▶ DIRECTIONS: Return the records exactly, from the first line through the "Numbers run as" line.

+++ GIVEN RECORDS +++

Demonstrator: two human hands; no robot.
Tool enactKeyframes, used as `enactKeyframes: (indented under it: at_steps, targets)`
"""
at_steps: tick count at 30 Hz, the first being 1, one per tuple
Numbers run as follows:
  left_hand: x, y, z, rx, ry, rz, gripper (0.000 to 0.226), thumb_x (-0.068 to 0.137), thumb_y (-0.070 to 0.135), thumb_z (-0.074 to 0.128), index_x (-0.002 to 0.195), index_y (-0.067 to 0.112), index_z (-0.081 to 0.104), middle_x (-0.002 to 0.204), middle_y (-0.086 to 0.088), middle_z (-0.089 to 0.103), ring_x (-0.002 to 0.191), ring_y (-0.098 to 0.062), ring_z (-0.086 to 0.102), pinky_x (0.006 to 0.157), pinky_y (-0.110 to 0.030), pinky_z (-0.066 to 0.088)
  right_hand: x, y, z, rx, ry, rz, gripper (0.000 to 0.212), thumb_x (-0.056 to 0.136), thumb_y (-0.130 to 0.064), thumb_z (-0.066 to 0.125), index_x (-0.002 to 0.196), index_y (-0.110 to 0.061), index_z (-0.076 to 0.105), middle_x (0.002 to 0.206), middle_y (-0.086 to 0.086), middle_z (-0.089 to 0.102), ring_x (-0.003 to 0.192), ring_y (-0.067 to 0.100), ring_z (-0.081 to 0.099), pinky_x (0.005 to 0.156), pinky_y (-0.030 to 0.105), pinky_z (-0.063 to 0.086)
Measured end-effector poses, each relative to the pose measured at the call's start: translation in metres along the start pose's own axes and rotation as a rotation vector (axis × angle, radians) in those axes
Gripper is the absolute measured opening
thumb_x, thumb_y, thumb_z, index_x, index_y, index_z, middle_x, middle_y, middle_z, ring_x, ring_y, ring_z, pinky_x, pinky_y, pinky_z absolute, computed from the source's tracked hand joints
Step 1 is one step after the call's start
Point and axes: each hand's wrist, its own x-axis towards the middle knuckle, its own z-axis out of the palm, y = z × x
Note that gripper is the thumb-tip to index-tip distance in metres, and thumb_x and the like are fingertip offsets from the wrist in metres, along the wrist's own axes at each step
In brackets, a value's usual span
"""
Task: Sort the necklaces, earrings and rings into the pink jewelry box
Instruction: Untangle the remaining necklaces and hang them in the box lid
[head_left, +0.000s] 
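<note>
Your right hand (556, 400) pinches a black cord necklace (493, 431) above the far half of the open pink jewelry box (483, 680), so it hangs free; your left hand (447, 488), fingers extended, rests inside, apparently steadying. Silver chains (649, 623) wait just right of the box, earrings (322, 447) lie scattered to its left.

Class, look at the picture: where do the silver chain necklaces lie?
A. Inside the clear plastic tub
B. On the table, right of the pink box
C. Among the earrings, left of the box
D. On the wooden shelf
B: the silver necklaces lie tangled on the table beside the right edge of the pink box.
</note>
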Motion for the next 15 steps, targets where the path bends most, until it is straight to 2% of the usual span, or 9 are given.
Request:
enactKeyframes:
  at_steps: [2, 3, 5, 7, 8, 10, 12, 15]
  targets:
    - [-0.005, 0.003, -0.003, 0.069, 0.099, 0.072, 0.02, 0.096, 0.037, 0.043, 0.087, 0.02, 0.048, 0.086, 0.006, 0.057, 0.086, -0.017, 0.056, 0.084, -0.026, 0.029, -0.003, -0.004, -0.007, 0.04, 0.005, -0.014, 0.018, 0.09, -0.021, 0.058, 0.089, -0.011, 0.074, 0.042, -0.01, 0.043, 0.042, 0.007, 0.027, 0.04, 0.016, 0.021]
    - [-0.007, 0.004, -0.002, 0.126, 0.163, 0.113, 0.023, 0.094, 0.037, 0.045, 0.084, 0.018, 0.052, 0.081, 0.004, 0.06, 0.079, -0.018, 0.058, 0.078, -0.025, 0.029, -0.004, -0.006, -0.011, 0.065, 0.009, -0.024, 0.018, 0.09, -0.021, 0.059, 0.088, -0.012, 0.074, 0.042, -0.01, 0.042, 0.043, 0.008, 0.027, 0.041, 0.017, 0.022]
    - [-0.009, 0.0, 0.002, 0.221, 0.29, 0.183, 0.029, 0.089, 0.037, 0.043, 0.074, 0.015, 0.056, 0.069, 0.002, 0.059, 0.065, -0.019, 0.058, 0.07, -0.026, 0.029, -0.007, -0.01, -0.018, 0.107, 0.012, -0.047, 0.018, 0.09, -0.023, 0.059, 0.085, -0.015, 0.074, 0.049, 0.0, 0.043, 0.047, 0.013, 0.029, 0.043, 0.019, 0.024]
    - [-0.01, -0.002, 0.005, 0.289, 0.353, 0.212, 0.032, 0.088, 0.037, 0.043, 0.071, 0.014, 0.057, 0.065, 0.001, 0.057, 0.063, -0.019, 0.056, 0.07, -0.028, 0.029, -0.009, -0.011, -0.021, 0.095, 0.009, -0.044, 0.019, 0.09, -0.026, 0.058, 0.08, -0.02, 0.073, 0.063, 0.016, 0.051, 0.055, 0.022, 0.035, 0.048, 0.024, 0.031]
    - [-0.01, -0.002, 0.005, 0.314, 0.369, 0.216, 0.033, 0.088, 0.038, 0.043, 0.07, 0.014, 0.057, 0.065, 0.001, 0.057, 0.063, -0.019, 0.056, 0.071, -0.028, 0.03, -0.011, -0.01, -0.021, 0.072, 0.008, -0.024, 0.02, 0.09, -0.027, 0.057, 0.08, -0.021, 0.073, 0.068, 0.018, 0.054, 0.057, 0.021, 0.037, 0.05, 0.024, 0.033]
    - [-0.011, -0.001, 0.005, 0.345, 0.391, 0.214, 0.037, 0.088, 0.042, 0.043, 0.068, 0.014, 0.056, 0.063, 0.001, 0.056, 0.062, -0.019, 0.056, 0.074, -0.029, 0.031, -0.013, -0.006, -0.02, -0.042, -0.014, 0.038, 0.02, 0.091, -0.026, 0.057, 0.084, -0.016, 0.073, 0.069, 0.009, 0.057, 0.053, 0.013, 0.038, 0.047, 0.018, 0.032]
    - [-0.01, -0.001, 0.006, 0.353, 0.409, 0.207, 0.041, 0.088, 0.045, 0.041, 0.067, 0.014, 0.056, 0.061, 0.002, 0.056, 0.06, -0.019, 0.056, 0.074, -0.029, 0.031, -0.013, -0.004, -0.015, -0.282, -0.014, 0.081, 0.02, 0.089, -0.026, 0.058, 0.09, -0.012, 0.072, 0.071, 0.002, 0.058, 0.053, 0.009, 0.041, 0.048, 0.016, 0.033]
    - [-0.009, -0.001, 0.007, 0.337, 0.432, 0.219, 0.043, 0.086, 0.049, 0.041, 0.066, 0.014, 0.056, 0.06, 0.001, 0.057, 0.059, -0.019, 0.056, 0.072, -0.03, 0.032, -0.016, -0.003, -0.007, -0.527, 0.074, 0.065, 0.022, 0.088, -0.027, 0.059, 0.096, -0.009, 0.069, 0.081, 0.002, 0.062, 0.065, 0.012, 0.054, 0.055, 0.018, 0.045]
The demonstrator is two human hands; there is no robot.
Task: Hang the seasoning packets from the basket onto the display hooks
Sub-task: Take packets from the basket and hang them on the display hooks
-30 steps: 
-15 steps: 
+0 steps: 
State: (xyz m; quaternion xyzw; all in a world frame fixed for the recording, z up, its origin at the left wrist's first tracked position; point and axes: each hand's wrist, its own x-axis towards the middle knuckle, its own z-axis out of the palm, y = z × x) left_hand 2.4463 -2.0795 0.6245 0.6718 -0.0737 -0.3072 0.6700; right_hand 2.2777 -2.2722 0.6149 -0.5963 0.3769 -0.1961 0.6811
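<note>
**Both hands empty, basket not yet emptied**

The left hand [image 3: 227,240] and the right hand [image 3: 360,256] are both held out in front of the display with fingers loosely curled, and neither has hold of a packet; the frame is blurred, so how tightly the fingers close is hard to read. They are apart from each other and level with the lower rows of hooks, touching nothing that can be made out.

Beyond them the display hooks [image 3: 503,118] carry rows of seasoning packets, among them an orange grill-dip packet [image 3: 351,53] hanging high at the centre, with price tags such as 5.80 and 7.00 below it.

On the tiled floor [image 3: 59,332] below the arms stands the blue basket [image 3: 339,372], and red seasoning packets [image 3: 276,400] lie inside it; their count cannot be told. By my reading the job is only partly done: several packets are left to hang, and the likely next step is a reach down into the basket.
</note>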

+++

▶ RESULT BELOW:
Demonstrator: two human hands; no robot.
Tool enactKeyframes, used as `enactKeyframes: (indented under it: at_steps, targets)`
"""
at_steps: tick count at 30 Hz, the first being 1, one per tuple
Numbers run as follows:

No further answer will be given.